At the press conference, the prime minister responds to the failure to ratify the bailout fund: "The government has deferred to the Chamber". And you blame Conte for the mistake

Meloni, the speech on the ESM and the hypocritical sovereignty of Parliament

On the conditions reached regarding the Stability pact she said she was satisfied. Of course, they are not exactly what she would have wanted – she smiles – but in the end "it is what emerges from a synthesis". She adds, however, that the failure to ratify the ESM (the European Stability Mechanism) should not be read in relation to the results of the Pact. Oh, not anymore? No, because Giorgia Meloni “it returned to the Chamber – he says – and there the amendment to the treaty was rejected”. Point. The reason? The answer, for the prime minister, is that "there has never been a majority on this in Parliament".

Surprisingly, with the ESM we therefore moved from the (usual) marginalization of the Chambers to a sudden centrality of popular sovereignty. And the government? For this time, coincidentally, no armor but "he has returned to the Chamber". New course or hypocrisy? For the opposition it is the certain refusal of "direct responsibility".

Meloni, the ESM and "that mistake by Conte"

In the press conference at the end of the year (postponed until the threshold of the Epiphany), the leader of FdI at the helm of the government brings up Giuseppe Conte and with a question he places full responsibility on him for the green light for the state-saving fund: "A mistake". It was 2021, in the midst of the pandemic crisis. The M5S leader was staying at Palazzo Chigi when the changes to the ESM were negotiated in Europe and Italy signed the reform treaty within the Eurogroup. But there was also a government crisis underway: the one that would have ferried the country from the helmsman Conte to the power-driven executive Draghi.
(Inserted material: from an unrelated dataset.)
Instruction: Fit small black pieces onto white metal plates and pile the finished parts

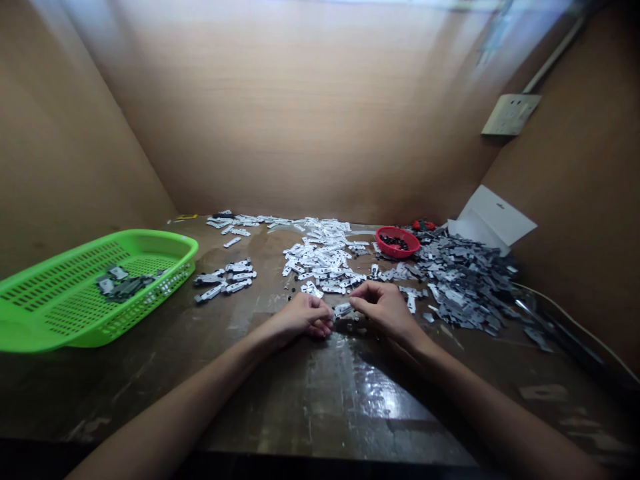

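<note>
Working a small piece between two hands

Our right hand is pinching one end of a small grey-and-white piece between thumb and forefinger, low over the counter. Our left hand has its fingers curled in at the other end of that piece; they sit right up against it, but we cannot tell whether they grip it too.

Just beyond both hands we have a loose heap of white pieces, spreading back toward the wooden panel. Out to the left of our left hand, a small group of similar pieces with dark ends lies apart from the heap. Farther left of that hand stands a green basket, with some grey parts inside it.

Beyond our right hand we see a red bowl holding little black bits. To the right of the same hand rises a big pile of flat grey parts, and behind the pile a white card stands at a tilt. Well above that hand, to its right, a socket is fixed to the wall.
</note>
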### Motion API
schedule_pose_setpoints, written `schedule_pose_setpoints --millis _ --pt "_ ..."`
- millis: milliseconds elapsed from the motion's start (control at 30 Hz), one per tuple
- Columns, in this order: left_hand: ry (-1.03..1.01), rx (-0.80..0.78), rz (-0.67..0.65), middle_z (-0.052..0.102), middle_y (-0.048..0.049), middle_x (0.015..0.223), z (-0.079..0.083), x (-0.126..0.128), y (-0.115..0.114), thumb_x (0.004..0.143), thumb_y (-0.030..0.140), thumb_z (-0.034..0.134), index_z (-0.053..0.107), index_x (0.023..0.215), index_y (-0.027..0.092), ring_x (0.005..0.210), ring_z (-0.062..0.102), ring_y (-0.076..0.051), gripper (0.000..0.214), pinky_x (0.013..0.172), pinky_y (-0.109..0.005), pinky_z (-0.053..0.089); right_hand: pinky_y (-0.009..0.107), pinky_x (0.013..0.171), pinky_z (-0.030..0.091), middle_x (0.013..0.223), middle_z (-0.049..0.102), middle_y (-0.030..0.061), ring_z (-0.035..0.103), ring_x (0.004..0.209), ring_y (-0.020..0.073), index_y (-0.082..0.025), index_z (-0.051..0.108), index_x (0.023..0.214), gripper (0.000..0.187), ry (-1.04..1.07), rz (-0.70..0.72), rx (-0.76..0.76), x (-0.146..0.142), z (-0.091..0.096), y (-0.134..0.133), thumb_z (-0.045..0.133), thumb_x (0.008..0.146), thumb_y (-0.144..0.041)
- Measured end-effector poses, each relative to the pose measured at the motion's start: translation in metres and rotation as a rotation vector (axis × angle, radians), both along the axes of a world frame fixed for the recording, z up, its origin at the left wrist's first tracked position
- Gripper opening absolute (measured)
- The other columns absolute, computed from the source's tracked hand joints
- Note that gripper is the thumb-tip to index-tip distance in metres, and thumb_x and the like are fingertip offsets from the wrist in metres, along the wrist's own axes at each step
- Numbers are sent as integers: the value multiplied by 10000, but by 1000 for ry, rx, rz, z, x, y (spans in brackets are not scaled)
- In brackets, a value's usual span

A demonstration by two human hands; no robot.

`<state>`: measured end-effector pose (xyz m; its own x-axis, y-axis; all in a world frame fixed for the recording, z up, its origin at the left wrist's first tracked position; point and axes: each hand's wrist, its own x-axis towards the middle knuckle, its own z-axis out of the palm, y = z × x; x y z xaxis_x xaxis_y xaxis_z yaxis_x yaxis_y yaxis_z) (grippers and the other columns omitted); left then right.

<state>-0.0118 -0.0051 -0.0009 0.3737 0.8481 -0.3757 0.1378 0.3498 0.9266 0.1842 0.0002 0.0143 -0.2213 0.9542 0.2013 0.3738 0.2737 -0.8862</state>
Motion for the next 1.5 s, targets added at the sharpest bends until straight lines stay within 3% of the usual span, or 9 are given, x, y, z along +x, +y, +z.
schedule_pose_setpoints --millis 600,767,1067,1200,1333,1500 --pt "3 -2 -12 638 -62 681 0 -1 0 654 338 642 607 725 107 586 616 -117 245 529 -204 467 220 523 401 657 628 20 545 580 125 -144 645 737 153 42 18 -33 0 -5 1 581 698 -277" --pt "-15 -19 2 637 -54 675 -1 -1 1 639 337 656 602 712 111 577 608 -107 243 529 -198 466 226 513 405 675 628 29 547 582 134 -140 638 812 253 90 -13 -69 -1 -7 1 634 670 -350" --pt "-49 -22 68 637 -50 688 1 -2 1 632 336 669 590 710 117 583 603 -98 245 556 -204 472 283 671 444 789 678 61 601 724 177 -146 689 807 248 54 -63 -24 3 -12 7 585 707 -348" --pt "-81 4 63 633 -51 693 -1 -2 0 626 344 685 583 721 116 591 602 -101 267 557 -205 466 238 551 418 741 666 48 569 614 141 -140 685 819 266 94 -53 -113 6 -14 10 624 670 -351" --pt "-95 74 35 626 -49 682 -1 -2 -1 658 375 669 574 753 113 582 602 -104 295 546 -200 456 192 407 308 650 613 13 431 442 67 -133 661 905 349 172 -3 -285 10 -12 12 656 645 -366" --pt "-73 185 -7 621 -55 660 1 -2 0 671 407 657 574 767 108 575 604 -118 325 549 -216 459 185 359 207 425 394 -67 269 361 41 -113 652 800 370 241 174 -502 18 -9 14 644 654 -454"
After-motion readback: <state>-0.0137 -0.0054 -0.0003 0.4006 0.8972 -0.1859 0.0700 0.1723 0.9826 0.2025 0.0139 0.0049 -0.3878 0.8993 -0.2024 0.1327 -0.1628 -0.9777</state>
Since then, those changes have never been ratified by deputies and senators. Nor this time - says the Prime Minister - "could I impose myself on Parliament on the basis of a superior common interest". Sure.
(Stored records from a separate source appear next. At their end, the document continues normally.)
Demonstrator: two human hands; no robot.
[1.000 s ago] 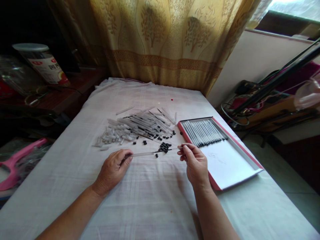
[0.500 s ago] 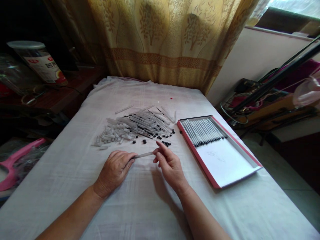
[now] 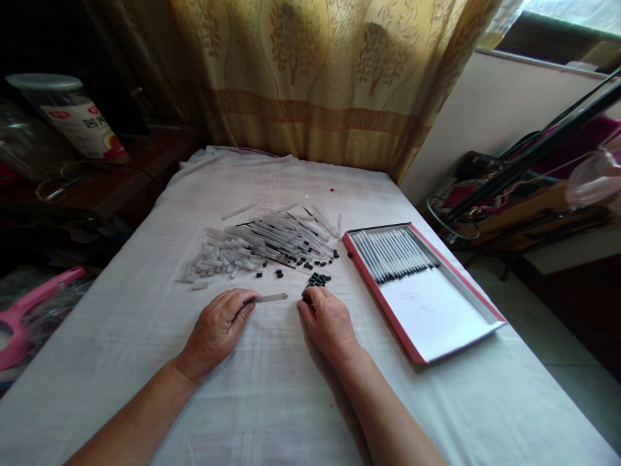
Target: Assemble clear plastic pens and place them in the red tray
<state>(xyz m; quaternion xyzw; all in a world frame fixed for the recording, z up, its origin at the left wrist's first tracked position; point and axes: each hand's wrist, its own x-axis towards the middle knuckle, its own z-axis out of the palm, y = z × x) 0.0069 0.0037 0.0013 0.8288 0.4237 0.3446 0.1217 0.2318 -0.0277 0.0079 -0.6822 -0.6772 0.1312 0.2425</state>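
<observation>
Surface: a table under a white cloth [image 3: 291,395], creased, with a gold tree-patterned curtain [image 3: 315,84] hanging behind its far end
Left fingers: thumb and forefinger of the left hand [image 3: 218,330] pinch one end of a clear barrel [image 3: 270,298]; the heel of the hand rests on the cloth
Barrel axis: long axis runs left to right, nearly level, just above the cloth; the free end points right, towards the right hand [image 3: 327,320]
Right fingers: bent, tips down on the cloth at a clump of small black plugs [image 3: 317,279]; whether they grip one cannot be told
Since before: half a second ago the right fingertips were at the barrel's free end; now they are off it and lower, beside the plugs, while the left hand has scarcely shifted
Further out: a heap of loose clear barrels [image 3: 276,234] with short clear caps [image 3: 216,262] at its left
Right of the heap: a red-edged tray [image 3: 412,355] holding a row of pens [image 3: 395,255] at its far end
Room: a labelled jar [image 3: 72,116] on a dark shelf at left, a pink tool [image 3: 29,304] below it
</observation>
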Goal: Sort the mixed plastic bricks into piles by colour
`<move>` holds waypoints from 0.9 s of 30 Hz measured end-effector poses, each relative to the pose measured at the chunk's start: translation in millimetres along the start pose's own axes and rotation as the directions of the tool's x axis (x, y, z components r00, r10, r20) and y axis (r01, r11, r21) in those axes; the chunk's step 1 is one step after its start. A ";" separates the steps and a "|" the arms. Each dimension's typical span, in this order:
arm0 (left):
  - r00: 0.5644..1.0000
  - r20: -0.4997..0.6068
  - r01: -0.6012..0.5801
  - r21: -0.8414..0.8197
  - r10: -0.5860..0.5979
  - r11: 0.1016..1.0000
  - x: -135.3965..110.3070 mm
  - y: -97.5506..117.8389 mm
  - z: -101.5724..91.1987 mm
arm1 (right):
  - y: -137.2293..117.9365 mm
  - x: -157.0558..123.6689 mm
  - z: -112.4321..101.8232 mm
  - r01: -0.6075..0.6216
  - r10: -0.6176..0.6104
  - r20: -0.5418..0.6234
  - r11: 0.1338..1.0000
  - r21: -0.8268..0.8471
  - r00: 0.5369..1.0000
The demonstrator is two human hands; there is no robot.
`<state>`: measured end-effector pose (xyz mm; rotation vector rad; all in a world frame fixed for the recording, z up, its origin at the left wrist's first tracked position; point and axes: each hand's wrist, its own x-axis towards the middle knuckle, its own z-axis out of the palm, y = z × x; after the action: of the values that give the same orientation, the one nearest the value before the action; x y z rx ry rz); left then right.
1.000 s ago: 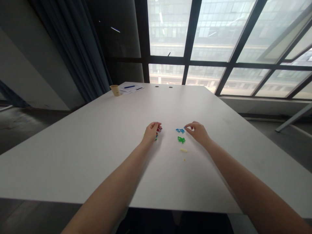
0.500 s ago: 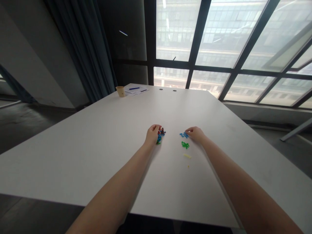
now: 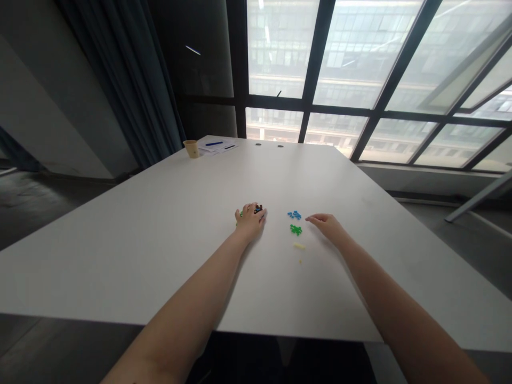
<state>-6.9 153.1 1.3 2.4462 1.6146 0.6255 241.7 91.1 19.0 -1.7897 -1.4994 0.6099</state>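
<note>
Your left hand [image 3: 250, 223] lies over a mixed heap of small, dark, brown and bright-coloured, plastic-looking pieces [image 3: 258, 208] on the broad white smooth-topped table [image 3: 160, 256]; its fingers are parted and loosely curved, and whether any piece is held beneath your palm is hidden. Your right hand [image 3: 327, 224] stands just beside the loose cluster of small blue oblong pieces [image 3: 295, 215], thumb and fingers drawn near one another; whether they meet, or pinch a piece, you cannot tell at this scale. Nearer to you, in a rough column, lie a compact cluster of small green pieces [image 3: 296, 230], a short pale-yellow strip [image 3: 299, 246] and one tiny yellow piece [image 3: 300, 261]. As to progress, the blue, green and yellow groups, each of one colour, appear set apart, whereas the heap under your left hand is mingled and undivided; its full contents are covered, so how much is left cannot be counted.
</note>
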 end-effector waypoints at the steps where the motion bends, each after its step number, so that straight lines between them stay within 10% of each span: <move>1: 1.000 0.001 -0.001 0.020 0.001 1.000 -0.2 -0.1 0.6 | 0.6 -4.4 -0.7 -0.004 0.004 -0.003 1.000 0.026 1.000; 27: 0.983 -0.178 -0.038 0.016 0.040 0.999 6.8 -4.9 0.0 | 8.5 -11.3 -9.2 0.017 0.028 -0.172 0.967 0.256 0.985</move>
<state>-8.7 161.2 1.4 2.4996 1.6404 0.8657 251.5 77.4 17.4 -1.6037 -1.2373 0.6036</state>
On the other hand, it also happened to Jacques Chirac with the European Constitution – she recalls – “but no one ever said we will make you pay and no one says it today. Italy does not have fewer rights than other countries and it has always happened that some things do not happen when they reach parliaments."
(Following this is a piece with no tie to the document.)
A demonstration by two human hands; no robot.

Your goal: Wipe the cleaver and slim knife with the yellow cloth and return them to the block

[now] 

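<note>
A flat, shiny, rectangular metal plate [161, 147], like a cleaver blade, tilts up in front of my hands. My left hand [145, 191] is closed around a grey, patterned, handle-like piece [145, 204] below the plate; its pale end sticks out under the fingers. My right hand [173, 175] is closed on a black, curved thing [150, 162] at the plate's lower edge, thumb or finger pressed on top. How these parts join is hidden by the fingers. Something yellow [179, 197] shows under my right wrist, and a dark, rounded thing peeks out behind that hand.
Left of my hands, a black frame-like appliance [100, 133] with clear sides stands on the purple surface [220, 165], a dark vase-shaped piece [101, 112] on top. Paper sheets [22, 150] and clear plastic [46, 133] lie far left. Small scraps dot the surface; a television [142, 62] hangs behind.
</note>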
“We need to understand why Conte gave the green light without there being a majority – Meloni continues – so I think it was a mistake to sign the amendment to the treaty, knowing that there was no majority in Parliament”. Perhaps - it is the comment of the Prime Minister who clings to the reaction of the markets by defining it aware – “the failure to ratify such an obsolete instrument can become an opportunity to transform it into something more effective”. Perhaps.